+++ Material provided

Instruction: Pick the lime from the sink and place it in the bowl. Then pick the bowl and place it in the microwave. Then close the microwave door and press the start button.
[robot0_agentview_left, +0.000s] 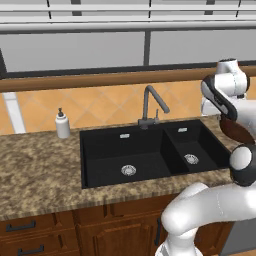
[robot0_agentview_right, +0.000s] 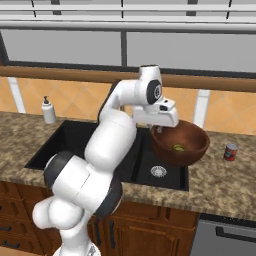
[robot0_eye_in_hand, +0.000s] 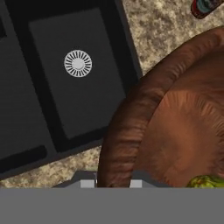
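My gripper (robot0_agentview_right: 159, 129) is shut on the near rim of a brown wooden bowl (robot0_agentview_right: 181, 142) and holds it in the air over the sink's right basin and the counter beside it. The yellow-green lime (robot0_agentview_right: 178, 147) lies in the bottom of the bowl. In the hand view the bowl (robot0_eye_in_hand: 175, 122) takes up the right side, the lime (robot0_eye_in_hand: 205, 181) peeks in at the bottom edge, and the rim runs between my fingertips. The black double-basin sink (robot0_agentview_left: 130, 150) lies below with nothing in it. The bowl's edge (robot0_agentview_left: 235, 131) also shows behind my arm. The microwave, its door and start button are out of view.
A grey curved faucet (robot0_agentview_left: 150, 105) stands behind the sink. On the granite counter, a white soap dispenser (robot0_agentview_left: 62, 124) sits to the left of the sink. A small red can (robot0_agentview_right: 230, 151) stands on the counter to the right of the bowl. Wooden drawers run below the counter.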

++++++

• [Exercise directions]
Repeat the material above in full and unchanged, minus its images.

• [Exercise answer]
Instruction: Pick the lime from the sink and place it in the bowl. Then pick the bowl and place it in the microwave. Then close the microwave door and press the start button.
[robot0_agentview_left, +0.000s] 
[robot0_agentview_right, +0.000s] 
[robot0_eye_in_hand, +0.000s] 
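My gripper (robot0_agentview_right: 159, 129) is shut on the near rim of a brown wooden bowl (robot0_agentview_right: 181, 142) and holds it in the air over the sink's right basin and the counter beside it. The yellow-green lime (robot0_agentview_right: 178, 147) lies in the bottom of the bowl. In the hand view the bowl (robot0_eye_in_hand: 175, 122) takes up the right side, the lime (robot0_eye_in_hand: 205, 181) peeks in at the bottom edge, and the rim runs between my fingertips. The black double-basin sink (robot0_agentview_left: 130, 150) lies below with nothing in it. The bowl's edge (robot0_agentview_left: 235, 131) also shows behind my arm. The microwave, its door and start button are out of view.
A grey curved faucet (robot0_agentview_left: 150, 105) stands behind the sink. On the granite counter, a white soap dispenser (robot0_agentview_left: 62, 124) sits to the left of the sink. A small red can (robot0_agentview_right: 230, 151) stands on the counter to the right of the bowl. Wooden drawers run below the counter.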

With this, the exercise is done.